The Apostolic Vicariate of Asmara was a Roman Catholic missionary jurisdiction in Eritrea. Centered in Asmara it was at first the Apostolic Prefecture of Eritrea and then the Apostolic Vicariate of Eritrea.

== Foundation and development ==
On 13 September 1894, the Holy See established the Apostolic Prefecture of Eritrea, then an Italian colony, with the decree Ut saluti animarum of the Congregation for the Propagation of the Faith. Its territory was taken from that of the Apostolic Vicariate of Abyssinia, which at that time had its headquarters in Keren, Eritrea, a town that became the first seat of the new Apostolic Prefecture of Eritrea. On 7 February 1911, it was promoted to Apostolic Vicariate (with a titular bishop as ordinary).

The Apostolic Vicariate of Abyssinia was entrusted to missionaries of the Congregation of the Mission, who followed the lead of Saint Giustino de Jacobis, the founder of the mission, by using in the liturgy the local Ethiopic variant of the Alexandrian Rite in the Ge'ez language, not the Roman Rite in Latin. They were mainly French and, after Eritrea was declared an Italian colony in 1890, were expelled by the colonial authorities, who accused them of fomenting armed resistance. The Apostolic Prefecture of Eritrea was created for the Italian Capuchins, who replaced them. These promoted use of the Roman Rite, in view also of the arrival of Italian immigrants. Discontent among the Eritrean Catholics led to the sending in 1927 of the future cardinal Alexis Lépicier as an Apostolic Visitor to examine the situation. As a result, Father Kidanè-Maryam Cassà was appointed at first Pro-Vicar Apostolic for the Ethiopic-Rite Catholics and then, on 4 July 1930, bishop in charge of an independent Ordinariate of Eritrea. The Eritrean Catholic Church is the continuation of this ordinariate and of the first Eritrean Catholic community.

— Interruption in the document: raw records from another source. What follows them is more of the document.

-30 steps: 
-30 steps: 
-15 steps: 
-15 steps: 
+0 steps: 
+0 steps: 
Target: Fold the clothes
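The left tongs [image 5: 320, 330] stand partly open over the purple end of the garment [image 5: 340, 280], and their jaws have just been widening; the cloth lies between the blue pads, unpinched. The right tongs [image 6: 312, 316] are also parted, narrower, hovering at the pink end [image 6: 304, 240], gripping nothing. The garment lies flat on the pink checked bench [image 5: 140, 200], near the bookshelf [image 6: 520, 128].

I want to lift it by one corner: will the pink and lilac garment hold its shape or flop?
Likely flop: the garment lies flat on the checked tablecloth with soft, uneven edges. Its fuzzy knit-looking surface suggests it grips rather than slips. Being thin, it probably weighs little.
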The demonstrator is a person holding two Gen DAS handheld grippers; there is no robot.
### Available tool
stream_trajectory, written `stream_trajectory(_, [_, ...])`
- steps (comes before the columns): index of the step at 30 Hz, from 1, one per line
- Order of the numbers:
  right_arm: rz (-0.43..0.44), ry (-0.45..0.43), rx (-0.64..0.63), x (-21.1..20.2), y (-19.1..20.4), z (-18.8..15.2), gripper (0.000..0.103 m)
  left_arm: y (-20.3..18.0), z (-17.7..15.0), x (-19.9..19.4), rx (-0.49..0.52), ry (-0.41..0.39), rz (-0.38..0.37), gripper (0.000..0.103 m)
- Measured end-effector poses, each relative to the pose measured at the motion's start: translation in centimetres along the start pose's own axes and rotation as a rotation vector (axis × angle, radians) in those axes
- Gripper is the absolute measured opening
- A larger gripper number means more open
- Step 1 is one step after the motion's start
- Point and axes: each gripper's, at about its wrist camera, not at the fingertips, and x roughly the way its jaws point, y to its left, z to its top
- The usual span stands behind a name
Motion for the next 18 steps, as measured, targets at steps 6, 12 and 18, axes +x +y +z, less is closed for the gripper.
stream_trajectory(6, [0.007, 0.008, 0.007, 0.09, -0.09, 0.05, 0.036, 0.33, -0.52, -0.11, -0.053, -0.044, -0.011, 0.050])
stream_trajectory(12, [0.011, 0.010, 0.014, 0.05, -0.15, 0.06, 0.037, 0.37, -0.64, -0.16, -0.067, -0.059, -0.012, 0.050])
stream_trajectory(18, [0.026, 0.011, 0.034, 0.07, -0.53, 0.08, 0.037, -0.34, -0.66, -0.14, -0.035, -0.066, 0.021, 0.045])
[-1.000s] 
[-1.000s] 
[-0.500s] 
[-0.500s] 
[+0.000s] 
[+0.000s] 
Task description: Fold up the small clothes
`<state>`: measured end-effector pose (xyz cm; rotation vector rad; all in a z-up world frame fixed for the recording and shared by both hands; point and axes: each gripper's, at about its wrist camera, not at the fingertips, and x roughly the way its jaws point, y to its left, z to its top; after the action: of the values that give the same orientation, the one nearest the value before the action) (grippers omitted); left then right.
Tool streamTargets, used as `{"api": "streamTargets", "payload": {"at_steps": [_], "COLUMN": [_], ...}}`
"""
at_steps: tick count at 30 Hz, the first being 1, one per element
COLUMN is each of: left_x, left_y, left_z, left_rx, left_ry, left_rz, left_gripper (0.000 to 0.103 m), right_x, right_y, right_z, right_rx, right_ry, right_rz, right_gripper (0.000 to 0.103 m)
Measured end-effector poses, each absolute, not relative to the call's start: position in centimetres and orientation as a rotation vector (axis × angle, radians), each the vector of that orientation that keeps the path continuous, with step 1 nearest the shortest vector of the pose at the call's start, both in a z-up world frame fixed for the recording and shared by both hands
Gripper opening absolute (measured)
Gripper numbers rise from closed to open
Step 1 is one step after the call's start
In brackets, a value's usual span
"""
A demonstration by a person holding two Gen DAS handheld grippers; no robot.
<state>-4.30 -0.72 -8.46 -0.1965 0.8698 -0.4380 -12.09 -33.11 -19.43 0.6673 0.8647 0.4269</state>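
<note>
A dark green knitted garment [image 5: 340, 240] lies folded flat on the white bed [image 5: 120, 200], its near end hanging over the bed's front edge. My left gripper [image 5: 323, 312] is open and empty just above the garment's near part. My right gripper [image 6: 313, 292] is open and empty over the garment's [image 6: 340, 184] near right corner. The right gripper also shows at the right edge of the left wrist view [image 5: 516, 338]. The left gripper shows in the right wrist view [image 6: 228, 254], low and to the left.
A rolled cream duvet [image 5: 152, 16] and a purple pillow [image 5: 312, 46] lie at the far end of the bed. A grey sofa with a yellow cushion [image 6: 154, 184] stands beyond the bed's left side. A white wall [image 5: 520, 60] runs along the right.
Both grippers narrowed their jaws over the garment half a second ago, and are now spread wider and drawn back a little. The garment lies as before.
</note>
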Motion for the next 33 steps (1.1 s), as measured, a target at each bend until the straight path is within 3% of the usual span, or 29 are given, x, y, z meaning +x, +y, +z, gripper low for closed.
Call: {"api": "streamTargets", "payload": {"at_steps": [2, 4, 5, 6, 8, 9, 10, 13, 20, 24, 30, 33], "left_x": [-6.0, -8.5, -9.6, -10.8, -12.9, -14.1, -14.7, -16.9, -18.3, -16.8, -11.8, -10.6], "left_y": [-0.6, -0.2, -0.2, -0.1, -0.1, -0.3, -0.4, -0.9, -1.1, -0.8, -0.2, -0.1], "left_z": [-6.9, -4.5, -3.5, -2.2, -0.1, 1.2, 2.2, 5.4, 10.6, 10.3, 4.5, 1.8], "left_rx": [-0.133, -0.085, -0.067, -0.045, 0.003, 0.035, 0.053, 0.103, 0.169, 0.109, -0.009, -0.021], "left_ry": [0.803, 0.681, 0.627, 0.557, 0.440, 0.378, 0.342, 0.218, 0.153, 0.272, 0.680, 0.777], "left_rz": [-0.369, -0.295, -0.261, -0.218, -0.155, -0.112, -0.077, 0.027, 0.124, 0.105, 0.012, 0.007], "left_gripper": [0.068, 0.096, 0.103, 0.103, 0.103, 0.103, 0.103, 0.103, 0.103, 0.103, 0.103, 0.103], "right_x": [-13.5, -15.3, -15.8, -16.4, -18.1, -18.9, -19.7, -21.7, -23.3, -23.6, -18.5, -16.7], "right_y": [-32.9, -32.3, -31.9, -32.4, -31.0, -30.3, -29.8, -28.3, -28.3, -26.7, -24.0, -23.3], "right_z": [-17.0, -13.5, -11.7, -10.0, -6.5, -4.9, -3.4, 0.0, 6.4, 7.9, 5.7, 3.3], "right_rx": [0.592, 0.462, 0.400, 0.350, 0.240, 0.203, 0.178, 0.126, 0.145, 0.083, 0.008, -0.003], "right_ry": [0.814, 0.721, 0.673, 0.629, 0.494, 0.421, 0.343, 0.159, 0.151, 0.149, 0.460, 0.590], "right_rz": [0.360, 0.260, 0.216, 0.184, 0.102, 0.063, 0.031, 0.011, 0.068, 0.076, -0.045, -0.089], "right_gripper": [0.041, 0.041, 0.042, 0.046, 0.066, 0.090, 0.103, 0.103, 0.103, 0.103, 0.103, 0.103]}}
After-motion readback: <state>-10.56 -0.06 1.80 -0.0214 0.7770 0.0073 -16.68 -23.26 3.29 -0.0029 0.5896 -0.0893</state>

The influx of Italians into Eritrea, especially in the 1930s, led to rapid expansion of the Vicariate, although it had thus in 1930 ceased to have responsibility for Ethiopic-Rite Catholics.

On 25 July 1959, when already in steep decline, it was renamed as the Apostolic Vicariate of Asmara, the capital of Eritrea.

== Decline and suppression==
Although at the beginning of the 1940s nearly 28% of the population of Italian Eritrea were Catholics, mostly Italians and of the Latin Church, there was a pronounced fall in the number of Italians present after the end of the Second World War, when Eritrea was at first under British military administration. The British census of 1949 showed that Asmara, the capital, had only 17,183 Italians out of a total population of 127,579. The departure of Italians accelerated further when Eritrea came under Ethiopian authority at the end of 1950. The Vicariate, which previously had under its jurisdiction the great majority of the Catholics in Eritrea, became less important numerically than the growing ordinariate, which on 31 October 1951 was raised to the level of an exarchate (the Eastern equivalent of a Vicariate) under the name of the Apostolic Exarchate of Asmara, and on 28 February 1961 became an eparchy, the Eastern equivalent of a diocese.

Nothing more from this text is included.